This study was performed in line with the principles of the Declaration of Helsinki. All experimental methods and procedures were approved by the Yale University Institutional Review Board. Informed consent was obtained from all individual participants included in the study.

Experiment 1a: Sequential Change Detection

Observers saw two images of cloth-covered objects appear quickly, one after the other, and simply had to detect whether the two raw images were identical. As depicted in Figure 2a, image changes could involve either (a) a new draping of the cloth (as if the cloth were thrown over the same object again, with substantive changes to cloth regions) or (b) changing the object under the cloth (with substantive changes to object regions). Critically, the sheer amount of visual change was always greater in the first condition than the second—in terms of both the brute number of pixels changed and also the degree of higher-level feature change (as quantified from relatively late layers in a convolutional neural network trained for object recognition; VGG16; Simonyan & Zisserman, 2015). We expected better detection for changes to object regions versus cloth regions, despite the greater degree of visual change in the latter.

Fig. 2.

(a) Depictions of the two key conditions in Experiments 1a and 1b: Images could undergo changes either to the underlying objects or to the superficial folds of the cloths. (b) Average accuracy in each condition of Experiment 1a. (c) Average accuracy in each condition of Experiment 1b. (d) Depictions of the matched key conditions from Experiments 1c and 1d. (e) Average accuracy in each condition of Experiment 1c. (f) Average accuracy in each condition of Experiment 1d. In all graphs, error bars depict 95% confidence intervals. Asterisks indicate significant differences between conditions (*p < .05, ***p < .001). ISI = interstimulus interval.

Method

Participants

Two hundred observers (79 female; mean age = 24.55 years) participated for monetary compensation using the Prolific online platform (Palan & Schitter, 2018), and this preregistered sample size was determined before data collection began. Observers were excluded (with replacement) according to preregistered criteria if they reported (in response to postexperimental debriefing questions) that the total number of images they saw appear on screen throughout the entire session was anything other than two images (n = 8) or if they took longer than 10 s to respond (n = 22). All reported experiments employed protocols that were reviewed and approved by the Yale University Institutional Review Board.

Apparatus

After agreeing to participate, observers were redirected to a website where stimulus presentation and data collection were controlled via custom software written using a combination of HTML, Cascading Style Sheets (CSS), JavaScript, Hypertext Preprocessor, and the JsPsych libraries (de Leeuw, 2015). Observers completed the experiment on either a laptop or desktop computer. (Because the experiment was rendered on observers’ own web browsers, viewing distance, screen size, and display resolutions could vary dramatically, so we report stimulus dimensions below using pixel values.)

Stimuli

All text, across the instructions and prompts, was presented in a modified version of jsPsych’s default CSS style: light gray (No. D3D3D3) text (on a black background) drawn in the Open Sans font, presented at a font size of 18 pixels.

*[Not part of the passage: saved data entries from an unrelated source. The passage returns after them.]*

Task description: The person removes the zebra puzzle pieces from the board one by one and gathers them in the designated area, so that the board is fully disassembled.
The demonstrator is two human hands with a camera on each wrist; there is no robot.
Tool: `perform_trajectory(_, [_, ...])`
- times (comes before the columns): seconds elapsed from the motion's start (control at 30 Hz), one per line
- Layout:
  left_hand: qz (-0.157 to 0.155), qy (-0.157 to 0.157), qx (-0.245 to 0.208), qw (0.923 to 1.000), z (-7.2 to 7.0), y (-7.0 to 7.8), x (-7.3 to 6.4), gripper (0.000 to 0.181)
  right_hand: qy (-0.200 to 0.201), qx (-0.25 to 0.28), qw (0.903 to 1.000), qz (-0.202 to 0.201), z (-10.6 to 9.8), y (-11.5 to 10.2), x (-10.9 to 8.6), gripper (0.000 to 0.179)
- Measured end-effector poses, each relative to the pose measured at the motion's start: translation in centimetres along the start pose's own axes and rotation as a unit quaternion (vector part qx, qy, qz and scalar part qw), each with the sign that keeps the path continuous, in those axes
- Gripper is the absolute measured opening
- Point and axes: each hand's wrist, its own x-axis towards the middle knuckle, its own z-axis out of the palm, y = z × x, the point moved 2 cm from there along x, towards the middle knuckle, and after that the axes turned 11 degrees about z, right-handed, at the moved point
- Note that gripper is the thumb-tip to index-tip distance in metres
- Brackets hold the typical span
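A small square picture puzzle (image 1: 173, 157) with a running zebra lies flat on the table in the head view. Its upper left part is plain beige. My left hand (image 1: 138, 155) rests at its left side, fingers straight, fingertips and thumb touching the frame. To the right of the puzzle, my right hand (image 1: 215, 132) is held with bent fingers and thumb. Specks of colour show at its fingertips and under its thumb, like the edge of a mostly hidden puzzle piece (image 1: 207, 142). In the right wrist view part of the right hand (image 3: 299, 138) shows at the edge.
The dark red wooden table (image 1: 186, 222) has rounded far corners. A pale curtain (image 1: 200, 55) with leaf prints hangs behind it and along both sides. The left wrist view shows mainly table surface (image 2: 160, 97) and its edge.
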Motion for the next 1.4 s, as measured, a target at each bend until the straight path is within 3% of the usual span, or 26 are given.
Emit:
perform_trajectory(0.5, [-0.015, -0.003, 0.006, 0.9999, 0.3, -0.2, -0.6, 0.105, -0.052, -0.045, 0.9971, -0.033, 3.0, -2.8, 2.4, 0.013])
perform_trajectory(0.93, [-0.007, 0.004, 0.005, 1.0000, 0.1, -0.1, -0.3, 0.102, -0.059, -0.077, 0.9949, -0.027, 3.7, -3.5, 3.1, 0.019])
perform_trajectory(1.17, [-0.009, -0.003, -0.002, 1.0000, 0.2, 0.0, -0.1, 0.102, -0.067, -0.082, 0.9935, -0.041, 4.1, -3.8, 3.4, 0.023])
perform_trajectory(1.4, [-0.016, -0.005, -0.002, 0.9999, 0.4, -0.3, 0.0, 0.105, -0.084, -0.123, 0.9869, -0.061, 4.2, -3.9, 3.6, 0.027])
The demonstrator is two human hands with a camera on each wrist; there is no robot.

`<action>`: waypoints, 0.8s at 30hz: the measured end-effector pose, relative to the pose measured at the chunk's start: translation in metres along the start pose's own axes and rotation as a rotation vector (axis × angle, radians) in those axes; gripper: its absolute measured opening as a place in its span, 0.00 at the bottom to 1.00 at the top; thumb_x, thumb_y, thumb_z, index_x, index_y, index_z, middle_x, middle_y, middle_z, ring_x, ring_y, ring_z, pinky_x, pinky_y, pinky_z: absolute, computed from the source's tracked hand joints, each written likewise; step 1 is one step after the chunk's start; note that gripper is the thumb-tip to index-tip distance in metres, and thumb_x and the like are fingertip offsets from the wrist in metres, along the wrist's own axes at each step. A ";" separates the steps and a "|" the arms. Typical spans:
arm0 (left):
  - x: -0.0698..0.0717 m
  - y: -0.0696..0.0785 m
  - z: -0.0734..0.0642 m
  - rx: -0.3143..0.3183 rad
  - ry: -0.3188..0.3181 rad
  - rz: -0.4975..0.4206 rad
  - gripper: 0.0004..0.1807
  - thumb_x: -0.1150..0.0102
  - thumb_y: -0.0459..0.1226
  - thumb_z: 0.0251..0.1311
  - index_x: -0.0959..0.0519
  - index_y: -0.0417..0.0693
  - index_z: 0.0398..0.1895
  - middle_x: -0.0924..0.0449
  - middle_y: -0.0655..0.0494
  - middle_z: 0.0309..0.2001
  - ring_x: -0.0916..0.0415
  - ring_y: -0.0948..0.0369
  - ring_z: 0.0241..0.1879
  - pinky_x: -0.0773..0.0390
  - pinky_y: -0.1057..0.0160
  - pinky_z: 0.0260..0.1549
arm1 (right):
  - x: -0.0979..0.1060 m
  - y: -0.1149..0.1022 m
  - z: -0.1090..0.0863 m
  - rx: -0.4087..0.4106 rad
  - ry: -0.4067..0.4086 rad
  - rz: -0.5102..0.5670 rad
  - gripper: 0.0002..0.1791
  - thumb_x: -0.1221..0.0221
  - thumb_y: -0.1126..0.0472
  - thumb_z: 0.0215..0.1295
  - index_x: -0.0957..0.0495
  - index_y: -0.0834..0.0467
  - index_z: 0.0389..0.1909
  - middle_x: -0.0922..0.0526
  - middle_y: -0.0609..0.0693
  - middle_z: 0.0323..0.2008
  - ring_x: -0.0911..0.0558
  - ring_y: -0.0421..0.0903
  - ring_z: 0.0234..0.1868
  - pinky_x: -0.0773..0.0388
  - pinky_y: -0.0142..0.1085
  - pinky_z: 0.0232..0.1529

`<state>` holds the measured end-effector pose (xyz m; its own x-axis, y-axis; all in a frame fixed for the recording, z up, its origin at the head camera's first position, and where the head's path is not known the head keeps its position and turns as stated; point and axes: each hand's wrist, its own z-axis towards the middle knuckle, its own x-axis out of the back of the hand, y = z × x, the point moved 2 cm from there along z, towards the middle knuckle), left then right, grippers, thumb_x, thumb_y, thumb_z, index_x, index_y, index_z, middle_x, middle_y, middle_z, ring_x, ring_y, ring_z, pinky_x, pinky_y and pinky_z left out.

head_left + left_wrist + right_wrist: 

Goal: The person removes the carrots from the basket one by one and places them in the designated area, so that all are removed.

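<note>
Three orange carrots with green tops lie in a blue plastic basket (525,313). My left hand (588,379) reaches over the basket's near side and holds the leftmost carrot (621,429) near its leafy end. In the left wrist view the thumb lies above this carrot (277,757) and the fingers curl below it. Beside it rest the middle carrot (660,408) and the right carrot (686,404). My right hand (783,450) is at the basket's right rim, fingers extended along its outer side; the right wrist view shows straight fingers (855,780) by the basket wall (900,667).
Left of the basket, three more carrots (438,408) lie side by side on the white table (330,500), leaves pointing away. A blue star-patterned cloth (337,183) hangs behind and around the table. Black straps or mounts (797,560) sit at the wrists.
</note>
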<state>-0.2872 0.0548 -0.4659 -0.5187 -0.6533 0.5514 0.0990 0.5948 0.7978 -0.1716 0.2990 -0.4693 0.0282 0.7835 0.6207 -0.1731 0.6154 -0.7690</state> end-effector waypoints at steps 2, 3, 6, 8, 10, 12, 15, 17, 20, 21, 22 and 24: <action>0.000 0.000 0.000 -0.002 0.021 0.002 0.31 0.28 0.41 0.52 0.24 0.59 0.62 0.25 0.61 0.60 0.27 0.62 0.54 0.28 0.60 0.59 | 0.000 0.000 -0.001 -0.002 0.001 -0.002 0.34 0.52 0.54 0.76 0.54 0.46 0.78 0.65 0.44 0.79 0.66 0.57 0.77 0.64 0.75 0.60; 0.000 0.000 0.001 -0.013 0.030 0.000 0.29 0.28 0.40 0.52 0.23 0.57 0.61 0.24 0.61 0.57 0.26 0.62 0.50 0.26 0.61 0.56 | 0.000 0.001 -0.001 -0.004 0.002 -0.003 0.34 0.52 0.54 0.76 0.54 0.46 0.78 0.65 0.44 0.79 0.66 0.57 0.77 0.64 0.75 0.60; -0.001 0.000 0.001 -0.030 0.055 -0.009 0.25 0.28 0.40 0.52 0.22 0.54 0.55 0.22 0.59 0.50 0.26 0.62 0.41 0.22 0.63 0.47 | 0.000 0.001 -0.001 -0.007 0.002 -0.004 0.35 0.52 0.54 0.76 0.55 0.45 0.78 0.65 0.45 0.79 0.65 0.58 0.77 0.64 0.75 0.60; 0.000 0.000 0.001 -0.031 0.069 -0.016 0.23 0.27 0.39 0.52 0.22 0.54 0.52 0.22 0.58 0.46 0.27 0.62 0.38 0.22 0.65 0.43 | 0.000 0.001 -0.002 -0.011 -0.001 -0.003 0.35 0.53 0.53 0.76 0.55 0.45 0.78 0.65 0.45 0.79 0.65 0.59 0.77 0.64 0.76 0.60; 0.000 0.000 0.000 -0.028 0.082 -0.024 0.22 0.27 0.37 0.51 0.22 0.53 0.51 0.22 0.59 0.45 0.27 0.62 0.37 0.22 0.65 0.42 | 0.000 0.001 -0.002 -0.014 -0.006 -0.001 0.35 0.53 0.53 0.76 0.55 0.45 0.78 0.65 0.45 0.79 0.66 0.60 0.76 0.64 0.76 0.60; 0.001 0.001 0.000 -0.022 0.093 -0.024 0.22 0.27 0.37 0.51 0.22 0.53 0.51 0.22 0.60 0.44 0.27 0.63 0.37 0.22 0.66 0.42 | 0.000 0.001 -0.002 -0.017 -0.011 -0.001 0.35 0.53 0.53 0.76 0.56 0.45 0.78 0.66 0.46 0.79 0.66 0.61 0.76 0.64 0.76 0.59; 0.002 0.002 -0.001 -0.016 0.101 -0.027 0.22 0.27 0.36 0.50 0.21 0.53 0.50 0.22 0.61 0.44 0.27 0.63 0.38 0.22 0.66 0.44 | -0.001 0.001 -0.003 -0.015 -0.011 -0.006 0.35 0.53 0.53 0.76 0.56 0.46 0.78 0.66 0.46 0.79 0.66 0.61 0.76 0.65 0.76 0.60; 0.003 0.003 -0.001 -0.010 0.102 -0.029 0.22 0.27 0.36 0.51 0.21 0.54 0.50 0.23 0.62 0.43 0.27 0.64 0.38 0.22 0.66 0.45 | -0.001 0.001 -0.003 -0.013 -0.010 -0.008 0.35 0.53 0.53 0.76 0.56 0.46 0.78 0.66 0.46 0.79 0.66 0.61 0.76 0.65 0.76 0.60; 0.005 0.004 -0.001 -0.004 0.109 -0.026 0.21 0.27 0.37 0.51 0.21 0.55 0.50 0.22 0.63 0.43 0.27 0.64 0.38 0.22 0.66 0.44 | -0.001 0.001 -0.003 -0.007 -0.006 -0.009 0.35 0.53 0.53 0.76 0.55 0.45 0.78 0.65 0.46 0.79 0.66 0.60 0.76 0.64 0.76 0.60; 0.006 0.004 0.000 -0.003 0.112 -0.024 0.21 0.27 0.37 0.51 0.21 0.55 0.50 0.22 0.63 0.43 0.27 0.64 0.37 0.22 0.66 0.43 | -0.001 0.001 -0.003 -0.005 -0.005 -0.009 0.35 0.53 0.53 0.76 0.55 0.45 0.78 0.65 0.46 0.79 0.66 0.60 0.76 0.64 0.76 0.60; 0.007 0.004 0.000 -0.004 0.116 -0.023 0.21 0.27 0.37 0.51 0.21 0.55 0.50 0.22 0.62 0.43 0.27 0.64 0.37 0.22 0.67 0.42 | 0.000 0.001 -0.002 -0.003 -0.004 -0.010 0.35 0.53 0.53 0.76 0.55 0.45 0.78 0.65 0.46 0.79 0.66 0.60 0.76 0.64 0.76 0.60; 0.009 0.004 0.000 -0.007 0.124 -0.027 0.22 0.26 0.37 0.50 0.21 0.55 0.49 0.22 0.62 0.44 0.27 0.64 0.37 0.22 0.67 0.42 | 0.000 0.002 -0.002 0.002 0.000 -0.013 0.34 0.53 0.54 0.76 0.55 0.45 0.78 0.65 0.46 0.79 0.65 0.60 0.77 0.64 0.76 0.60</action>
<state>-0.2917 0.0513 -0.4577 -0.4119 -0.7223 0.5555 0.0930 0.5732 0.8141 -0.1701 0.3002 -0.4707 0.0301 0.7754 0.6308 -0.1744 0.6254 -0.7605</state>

A single Tetris-like object was first created in Blender (Version 2.83; https://www.blender.org/), with a 1.2 m × 0.2 m × 0.2 m rectangular prism for a trunk and a 0.4 m × 0.2 m × 0.2 m rectangular prism for a branch. These two prisms were then used to construct six base-objects by first positioning the branch at a 0.05-m offset from the center of the trunk and then randomly rotating the resulting object (six separate times) along its x, y, and z axes. Six corresponding modified-objects were then created by holding these rotations constant but shifting the branches to have a 0.35-m offset (rather than only a 0.05-m offset) from the center of the trunk.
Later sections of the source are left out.